Patients with thousands of tumors come to Dallas surgeon for help




Posted on November 28, 2012 at 6:41 PM

Updated Thursday, Nov 29 at 5:48 PM

DALLAS -- A cane helps 22-year-old Amber Adair get around. If that's the only reason people stare, she's glad.

"I actually have people who come up and talk to me now," Amber said, with a smile. "They still look at me funny -- I still have tumors, I'm still different. But they will come up and talk to me."

Amber has had 16 surgeries to remove giant tumors from her hip, thigh, and other places. She has even more growing on her body as part of a disorder called neurofibromatosis, or NF.

NF involves uncontrolled growth of tumors along the nerves. Sometimes tumors grow inside the body, but often thousands grow on the outside. The inherited disease affects both sexes and races equally. NF is variable and can be progressive. It is linked to learning disabilities, high blood pressure, and can also affect the brain, bones and skin.

Dr. Edward Melmed, a plastic surgeon at Medical City Dallas, is one of perhaps only two surgeons in the country willing to remove thousands of tumors at a time. The removal procedure is complicated, and often not covered by insurance.

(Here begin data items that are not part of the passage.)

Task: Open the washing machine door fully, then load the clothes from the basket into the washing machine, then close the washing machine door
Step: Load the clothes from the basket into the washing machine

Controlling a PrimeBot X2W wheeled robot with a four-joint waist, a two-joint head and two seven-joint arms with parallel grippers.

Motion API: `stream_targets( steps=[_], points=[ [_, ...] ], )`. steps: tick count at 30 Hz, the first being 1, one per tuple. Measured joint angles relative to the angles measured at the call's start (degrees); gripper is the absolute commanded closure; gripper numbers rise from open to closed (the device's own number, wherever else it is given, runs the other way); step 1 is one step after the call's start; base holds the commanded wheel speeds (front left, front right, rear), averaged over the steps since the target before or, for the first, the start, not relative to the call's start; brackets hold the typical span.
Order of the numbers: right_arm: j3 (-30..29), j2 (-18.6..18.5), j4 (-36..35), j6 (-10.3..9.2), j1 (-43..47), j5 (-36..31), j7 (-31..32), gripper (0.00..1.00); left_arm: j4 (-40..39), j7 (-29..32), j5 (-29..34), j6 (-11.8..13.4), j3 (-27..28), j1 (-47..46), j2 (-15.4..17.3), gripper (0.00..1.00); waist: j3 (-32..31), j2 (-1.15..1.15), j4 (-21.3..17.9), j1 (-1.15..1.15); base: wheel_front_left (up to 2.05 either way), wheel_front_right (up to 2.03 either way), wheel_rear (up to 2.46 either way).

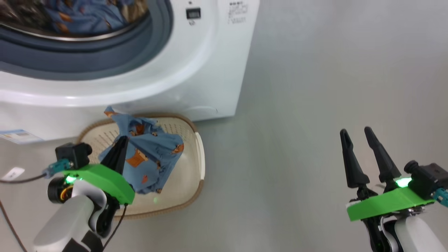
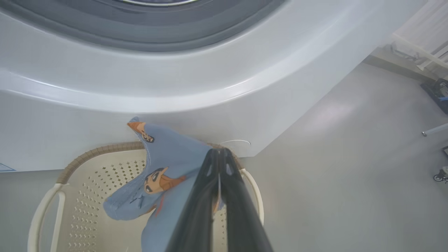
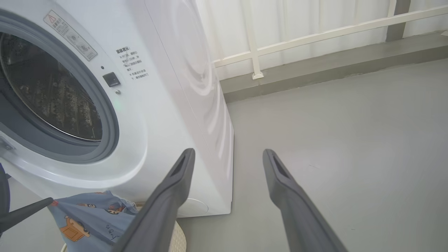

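1. The left gripper (image 1: 121, 140) sits at the lower left of the head view. Its fingers are pressed together, pinching a piece of the clothes (image 1: 154, 154): light blue fabric with orange cartoon figures.
2. That garment hangs over the basket (image 1: 197, 147), centre-left in the head view. One corner pokes up toward the front of the washing machine (image 1: 196, 70). I can't tell whether its bottom end touches the basket floor.
3. More of the same blue print lies inside the drum (image 1: 80, 17) at the upper left, behind the grey gasket (image 1: 87, 59).
4. The right gripper (image 1: 355, 131) is at the lower right, fingers spread wide and holding nothing. It's over bare grey floor (image 1: 315, 87), well apart from the basket.
5. Writing, in the right wrist view: a warning sticker (image 3: 70, 35) with a red triangle sits at the upper left, on the machine's front. Right of it there's a block of printed text (image 3: 131, 63). It looks like Chinese characters, but it's too small for me to read.
6. A dark square window (image 3: 111, 79) sits just below that text, beside the gasket.
7. A blue label sticker (image 1: 15, 135) is low on the machine's front, at the left edge of the head view. Its print is too blurry to read.
8. A white tag (image 1: 13, 172) hangs on the cable by the left arm. I can't read it either.
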Motion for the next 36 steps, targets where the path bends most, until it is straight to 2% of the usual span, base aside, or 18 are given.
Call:
stream_targets(
  steps=[12, 21, 36],
  points=[
    [-1.53, -0.32, 0.90, 0.00, 3.35, 0.45, 0.00, 0.00, -8.66, 0.00, 12.55, 0.00, 11.62, 8.13, -1.68, 1.00, -7.40, 0.00, 2.33, 0.00, 0.00, 0.00, 0.00],
    [-1.98, -0.62, 1.40, 0.00, 6.20, 0.48, 0.00, 0.00, -15.04, 0.00, 17.57, 0.00, 18.84, 13.75, -2.08, 1.00, -11.19, 0.00, 3.64, 0.00, 0.00, 0.00, 0.00],
    [-4.02, -1.34, 1.02, 0.00, 11.10, 0.48, 0.00, 0.00, -27.61, 0.00, 25.73, 0.00, 32.12, 28.19, -4.95, 1.00, -15.95, 0.00, 5.44, 0.00, 0.00, 0.00, 0.00]
  ],
)
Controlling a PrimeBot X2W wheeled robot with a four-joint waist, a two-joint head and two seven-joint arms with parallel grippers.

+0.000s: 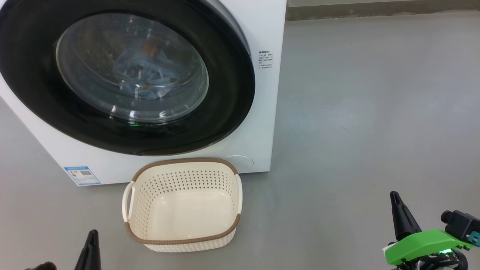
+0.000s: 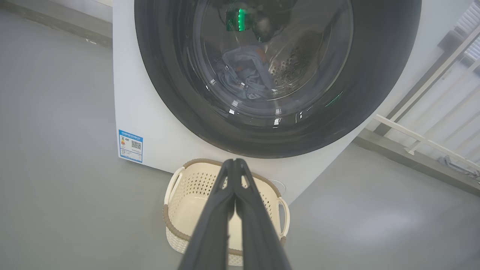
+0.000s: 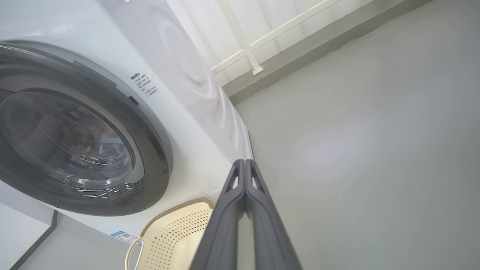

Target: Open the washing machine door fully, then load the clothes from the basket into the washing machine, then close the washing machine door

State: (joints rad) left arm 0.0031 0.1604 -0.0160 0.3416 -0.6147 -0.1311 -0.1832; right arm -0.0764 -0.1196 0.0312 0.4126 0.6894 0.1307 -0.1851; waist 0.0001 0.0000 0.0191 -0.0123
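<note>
Here's the washing machine (image 1: 264, 123), big and white, up at 10 o'clock in the head view. The washing machine door (image 1: 232, 93) sits flush against its front, glossy black rim all round the glass. Through that glass, the clothes (image 1: 146, 77) lie bunched in the drum, light blue with a touch of orange-brown. Down at 6 o'clock from the door, the basket (image 1: 180, 180) stands on the grey floor (image 1: 356, 112), just in front of the machine, brown rim up, pale bottom in plain sight. A blue label sticker (image 1: 81, 175) shows on the machine's front at 9 o'clock from the basket.

The left hand (image 1: 92, 233) hangs at 7 o'clock in the head view, its fingers pressed together and gripping nothing. In its wrist view the tips point over the basket toward the door. The right hand (image 1: 395, 195) waits at 4 o'clock, well apart from the basket, its fingers likewise together around nothing, with a green housing behind them.
</note>
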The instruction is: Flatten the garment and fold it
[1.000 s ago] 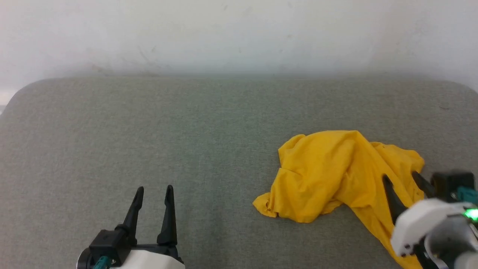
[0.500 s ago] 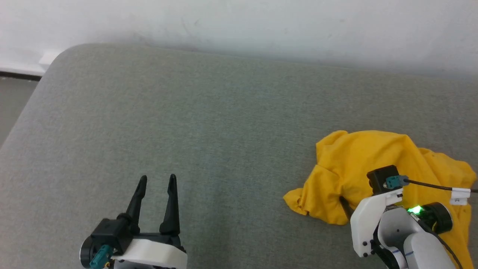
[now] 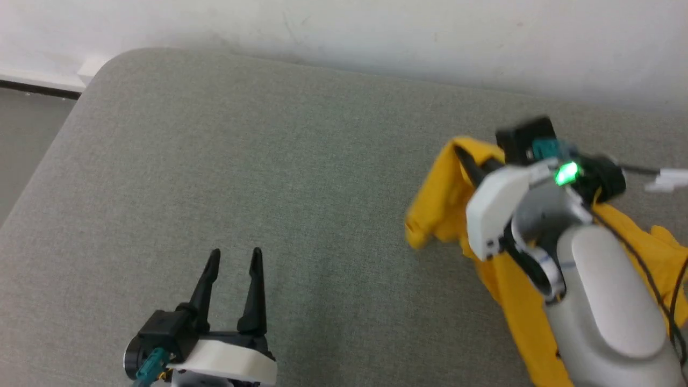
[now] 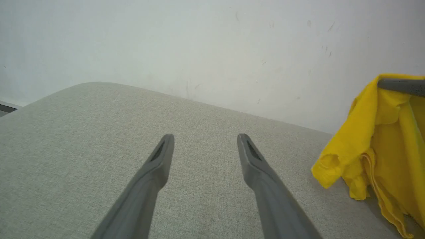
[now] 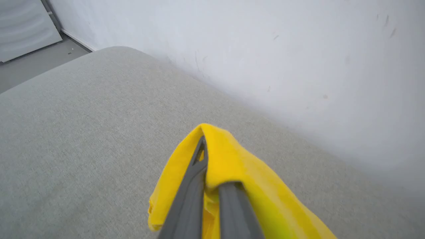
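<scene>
— What lies across the middle of the frame?
— A grey-green fabric surface with a rounded corner at the upper left
— And above it?
— A scuffed white wall along the top; a strip of grey floor at the left edge, below a white skirting board

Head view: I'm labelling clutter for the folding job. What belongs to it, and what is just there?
Job: bright yellow thin-fabric T-shirt; right pincer, shut on it; left pincer, open, apart from it.
Just there: grey-green fabric-covered surface; white wall; grey floor.
</scene>
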Motion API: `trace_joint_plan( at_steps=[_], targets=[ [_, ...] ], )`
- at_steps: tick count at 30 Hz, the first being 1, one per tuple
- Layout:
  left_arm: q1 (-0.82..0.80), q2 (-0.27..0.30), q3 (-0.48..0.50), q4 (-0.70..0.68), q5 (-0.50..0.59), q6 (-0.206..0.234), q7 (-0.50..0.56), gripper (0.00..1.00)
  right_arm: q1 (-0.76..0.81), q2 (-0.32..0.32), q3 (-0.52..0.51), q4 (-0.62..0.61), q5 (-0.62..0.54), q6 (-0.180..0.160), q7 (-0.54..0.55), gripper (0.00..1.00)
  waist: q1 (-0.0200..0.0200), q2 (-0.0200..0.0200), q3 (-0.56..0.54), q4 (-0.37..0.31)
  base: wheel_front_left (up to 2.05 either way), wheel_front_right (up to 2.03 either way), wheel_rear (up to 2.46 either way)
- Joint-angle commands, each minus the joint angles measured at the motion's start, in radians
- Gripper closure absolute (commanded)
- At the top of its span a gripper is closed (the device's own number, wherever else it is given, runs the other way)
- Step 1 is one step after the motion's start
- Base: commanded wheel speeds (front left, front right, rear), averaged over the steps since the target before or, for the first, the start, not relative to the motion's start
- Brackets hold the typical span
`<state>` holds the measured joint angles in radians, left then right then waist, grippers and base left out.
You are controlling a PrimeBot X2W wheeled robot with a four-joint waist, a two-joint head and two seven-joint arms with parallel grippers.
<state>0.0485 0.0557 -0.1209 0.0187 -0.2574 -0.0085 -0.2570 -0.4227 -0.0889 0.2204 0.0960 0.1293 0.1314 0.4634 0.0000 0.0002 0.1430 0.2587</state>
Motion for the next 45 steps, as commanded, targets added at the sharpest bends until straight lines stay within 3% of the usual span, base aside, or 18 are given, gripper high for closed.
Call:
trace_joint_plan(
  at_steps=[1,8,16,17,18,20,24,29,32,39,45],
  targets=[
    [-0.026,-0.005,-0.007,0.003,-0.009,-0.003,-0.005,0.0,-0.05,0.003,0.009,0.013,0.011,-0.001,0.001,1.0,0.0,-0.0002,0.018,0.009,0.0,0.0,0.0],
    [-0.081,-0.005,-0.047,0.03,-0.039,-0.014,-0.005,0.0,-0.301,0.031,0.064,0.267,-0.021,-0.001,-0.038,1.0,0.0,-0.0002,0.09,0.064,0.0,0.0,0.0],
    [-0.154,-0.005,-0.106,0.069,-0.075,-0.021,-0.005,0.0,-0.423,0.038,0.091,0.619,-0.037,-0.001,-0.11,1.0,0.0,-0.0002,0.15,0.146,0.0,0.0,0.0],
    [-0.16,-0.005,-0.111,0.073,-0.079,-0.02,-0.005,0.0,-0.431,0.038,0.089,0.654,-0.044,-0.001,-0.114,0.91,0.0,-0.0002,0.153,0.151,0.0,0.0,0.0],
    [-0.165,-0.005,-0.116,0.077,-0.082,-0.018,-0.005,0.0,-0.438,0.038,0.087,0.686,-0.045,-0.001,-0.113,0.74,0.0,-0.0002,0.155,0.154,0.0,0.0,0.0],
    [-0.17,-0.005,-0.122,0.083,-0.087,-0.014,-0.005,0.0,-0.452,0.038,0.08,0.735,-0.038,-0.001,-0.108,0.0,0.0,-0.0002,0.154,0.155,0.0,0.0,0.0],
    [-0.165,-0.005,-0.119,0.097,-0.083,-0.007,-0.005,0.0,-0.475,0.038,0.129,0.767,0.029,-0.001,-0.118,0.0,0.0,-0.0002,0.125,0.132,0.0,0.0,0.0],
    [-0.125,-0.005,-0.087,0.1,-0.051,-0.003,-0.005,0.0,-0.456,0.039,0.21,0.744,0.191,-0.001,-0.102,0.0,0.0,-0.0002,0.047,0.07,0.0,0.0,0.0],
    [-0.09,-0.005,-0.062,0.091,-0.029,-0.002,-0.005,0.0,-0.429,0.039,0.201,0.71,0.231,-0.001,-0.145,0.0,0.0,-0.0002,-0.001,0.026,0.0,0.0,0.0],
    [-0.001,0.007,-0.017,0.053,0.001,0.005,-0.005,0.0,-0.197,-0.023,0.007,0.562,0.172,-0.001,-0.31,0.0,0.0,-0.0002,-0.083,-0.066,0.0,0.0,0.0],
    [0.047,0.02,-0.001,0.027,0.014,0.008,-0.005,0.0,0.14,-0.028,-0.24,0.266,0.061,-0.001,-0.339,0.0,0.0,-0.0002,-0.107,-0.125,0.0,0.0,0.0]
  ],
)
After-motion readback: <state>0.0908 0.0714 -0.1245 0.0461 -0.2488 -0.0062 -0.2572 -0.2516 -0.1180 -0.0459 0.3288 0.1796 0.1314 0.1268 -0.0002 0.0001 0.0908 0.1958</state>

"They have labeled this as cosmetic surgery to remove tumors, which I find abhorrent," Dr. Melmed said. "These patients suffer. They suffer having these multiple tumors, and to be denied medical treatment is, I think, unacceptable."

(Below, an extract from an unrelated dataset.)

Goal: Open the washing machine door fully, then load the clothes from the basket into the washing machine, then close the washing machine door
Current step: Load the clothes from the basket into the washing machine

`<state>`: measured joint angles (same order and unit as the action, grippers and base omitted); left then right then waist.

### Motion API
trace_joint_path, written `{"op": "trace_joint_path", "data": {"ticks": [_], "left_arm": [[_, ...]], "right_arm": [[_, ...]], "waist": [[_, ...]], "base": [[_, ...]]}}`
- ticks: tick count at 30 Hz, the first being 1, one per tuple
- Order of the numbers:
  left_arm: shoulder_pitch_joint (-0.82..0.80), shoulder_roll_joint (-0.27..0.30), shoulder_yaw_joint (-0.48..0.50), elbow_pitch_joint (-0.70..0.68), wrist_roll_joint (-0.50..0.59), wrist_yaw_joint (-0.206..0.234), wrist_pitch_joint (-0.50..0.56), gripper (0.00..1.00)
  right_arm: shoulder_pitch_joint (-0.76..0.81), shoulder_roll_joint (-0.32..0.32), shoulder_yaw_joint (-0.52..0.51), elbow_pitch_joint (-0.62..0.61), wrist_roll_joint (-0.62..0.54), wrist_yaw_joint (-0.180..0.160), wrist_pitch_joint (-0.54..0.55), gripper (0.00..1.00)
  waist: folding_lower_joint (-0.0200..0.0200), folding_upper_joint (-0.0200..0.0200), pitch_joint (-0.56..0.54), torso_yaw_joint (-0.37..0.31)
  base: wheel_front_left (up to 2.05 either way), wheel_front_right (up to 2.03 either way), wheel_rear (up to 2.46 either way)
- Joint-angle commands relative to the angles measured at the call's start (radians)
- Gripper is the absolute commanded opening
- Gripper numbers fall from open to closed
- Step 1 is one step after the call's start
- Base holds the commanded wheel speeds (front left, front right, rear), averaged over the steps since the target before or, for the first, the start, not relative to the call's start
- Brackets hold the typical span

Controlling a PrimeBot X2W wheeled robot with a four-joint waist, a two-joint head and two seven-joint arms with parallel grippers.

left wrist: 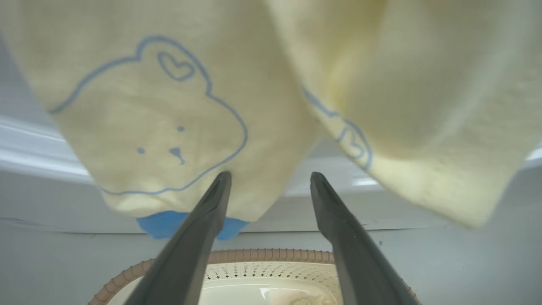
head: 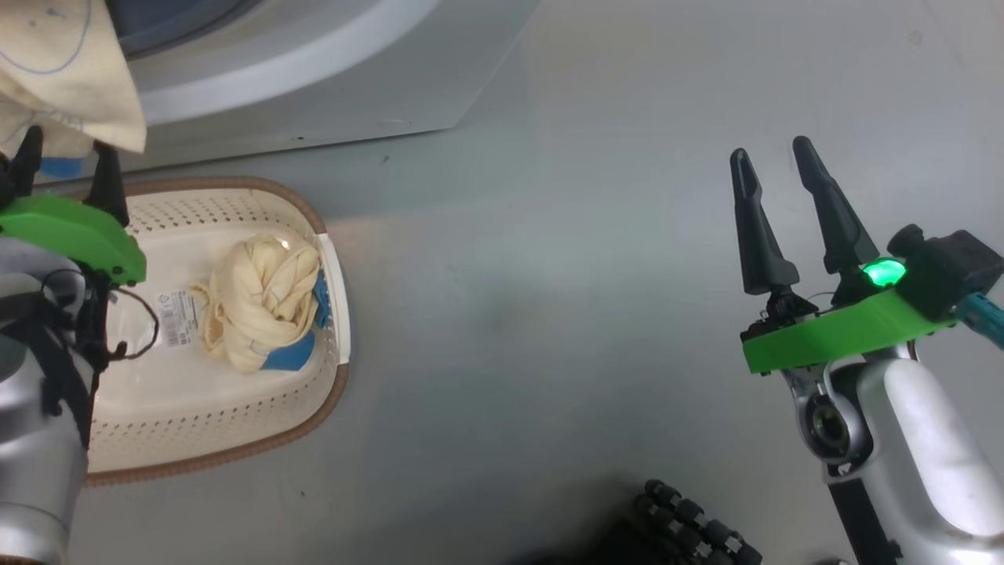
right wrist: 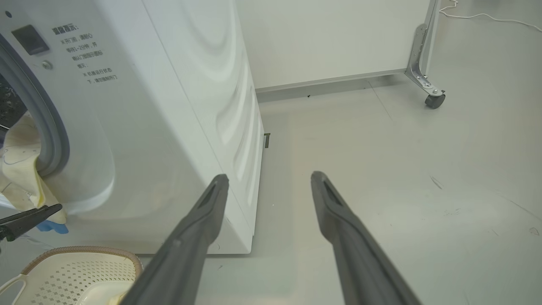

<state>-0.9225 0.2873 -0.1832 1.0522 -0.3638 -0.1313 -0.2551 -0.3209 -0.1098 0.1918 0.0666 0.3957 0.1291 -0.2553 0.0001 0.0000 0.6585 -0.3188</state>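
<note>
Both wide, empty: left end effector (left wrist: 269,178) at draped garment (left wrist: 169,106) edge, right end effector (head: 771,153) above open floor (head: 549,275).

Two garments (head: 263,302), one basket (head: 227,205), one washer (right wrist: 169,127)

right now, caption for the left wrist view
Open left gripper at a bear-print garment hanging from the washer, basket below

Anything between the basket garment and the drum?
Yes: the other garment hangs out over the washing machine's opening rim, above the basket, by the open left gripper. The balled garment itself lies uncovered.
</note>
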Motion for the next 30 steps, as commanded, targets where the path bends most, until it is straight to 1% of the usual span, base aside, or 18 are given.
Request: {"op": "trace_joint_path", "data": {"ticks": [1,11,12,13,14,15,16,18,19,21,26,30], "left_arm": [[-0.025,0.052,0.017,-0.010,-0.007,0.001,-0.007,1.00],[-0.068,0.064,0.055,0.013,-0.009,0.001,-0.007,1.00],[-0.068,0.063,0.059,0.012,-0.007,0.001,-0.007,0.93],[-0.069,0.062,0.063,0.012,-0.004,0.002,-0.007,0.74],[-0.068,0.060,0.067,0.011,-0.001,0.002,-0.007,0.46],[-0.067,0.059,0.071,0.010,0.001,0.003,-0.007,0.38],[-0.067,0.058,0.075,0.009,0.004,0.004,-0.007,0.27],[-0.064,0.055,0.083,0.005,0.009,0.004,-0.007,0.11],[-0.062,0.053,0.086,0.003,0.012,0.004,-0.007,0.06],[-0.057,0.049,0.096,-0.004,0.015,0.003,-0.007,0.00],[-0.043,0.035,0.112,-0.023,0.022,0.003,-0.007,0.00],[-0.006,0.008,0.123,-0.072,0.036,0.002,-0.007,0.00]], "right_arm": [[-0.005,0.000,0.017,-0.032,-0.004,0.002,-0.006,1.00],[-0.016,0.008,0.026,-0.035,-0.004,0.002,-0.006,1.00],[-0.017,0.009,0.025,-0.035,-0.004,0.002,-0.006,1.00],[-0.017,0.010,0.026,-0.035,-0.004,0.002,-0.006,1.00],[-0.018,0.010,0.026,-0.035,-0.005,0.002,-0.006,1.00],[-0.018,0.011,0.026,-0.035,-0.005,0.002,-0.006,1.00],[-0.018,0.011,0.026,-0.035,-0.005,0.002,-0.006,1.00],[-0.020,0.011,0.025,-0.035,-0.005,0.002,-0.006,1.00],[-0.021,0.011,0.025,-0.035,-0.005,0.002,-0.006,1.00],[-0.022,0.009,0.024,-0.035,-0.006,0.002,-0.006,1.00],[-0.025,0.007,0.020,-0.034,-0.007,0.002,-0.006,1.00],[-0.026,0.007,0.017,-0.032,-0.008,0.002,-0.006,1.00]], "waist": [[-0.0001,0.0000,0.009,-0.008],[-0.0001,0.0000,0.024,-0.021],[-0.0001,0.0000,0.024,-0.021],[-0.0001,0.0000,0.025,-0.020],[-0.0001,0.0000,0.025,-0.020],[-0.0001,0.0000,0.025,-0.019],[-0.0001,0.0000,0.024,-0.018],[-0.0001,0.0000,0.025,-0.015],[-0.0001,0.0000,0.023,-0.013],[-0.0001,0.0000,0.021,-0.009],[-0.0001,0.0000,0.017,0.003],[-0.0001,0.0000,0.002,0.018]], "base": [[0.00,0.00,0.00],[0.00,0.00,0.00],[0.00,0.00,0.00],[0.00,0.00,0.00],[0.00,0.00,0.00],[0.00,0.00,0.00],[0.00,0.00,0.00],[0.00,0.00,0.00],[0.00,0.00,0.00],[0.00,0.00,0.00],[0.00,0.00,0.00],[0.00,0.00,0.00]]}}
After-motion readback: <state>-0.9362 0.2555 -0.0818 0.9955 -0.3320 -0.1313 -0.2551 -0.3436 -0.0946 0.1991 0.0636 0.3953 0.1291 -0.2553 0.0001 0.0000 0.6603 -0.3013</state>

NF affects about one-in-3,000 people worldwide, which makes it more prevalent than cystic fibrosis and muscular dystrophy combined. Yet few have ever heard of it, or the surgery to treat it.

"What I'm hoping is that this condition would be identified and more people would be prepared to tackle it," Dr. Melmed said.

Melmed's patients are starting a support group for those who feel isolated.

For Amber Adair and Robert Glasgow, a shared condition and similar surgery has finally given them confidence.

"Like I fit in," said Robert, who has already had tumors on his face, torso, and arms removed. Surgery on countless pea-sized growths on his back is next.

"I just feel better because I don't have all those bumps all over me," Robert said. "I feel more confident when I go someplace."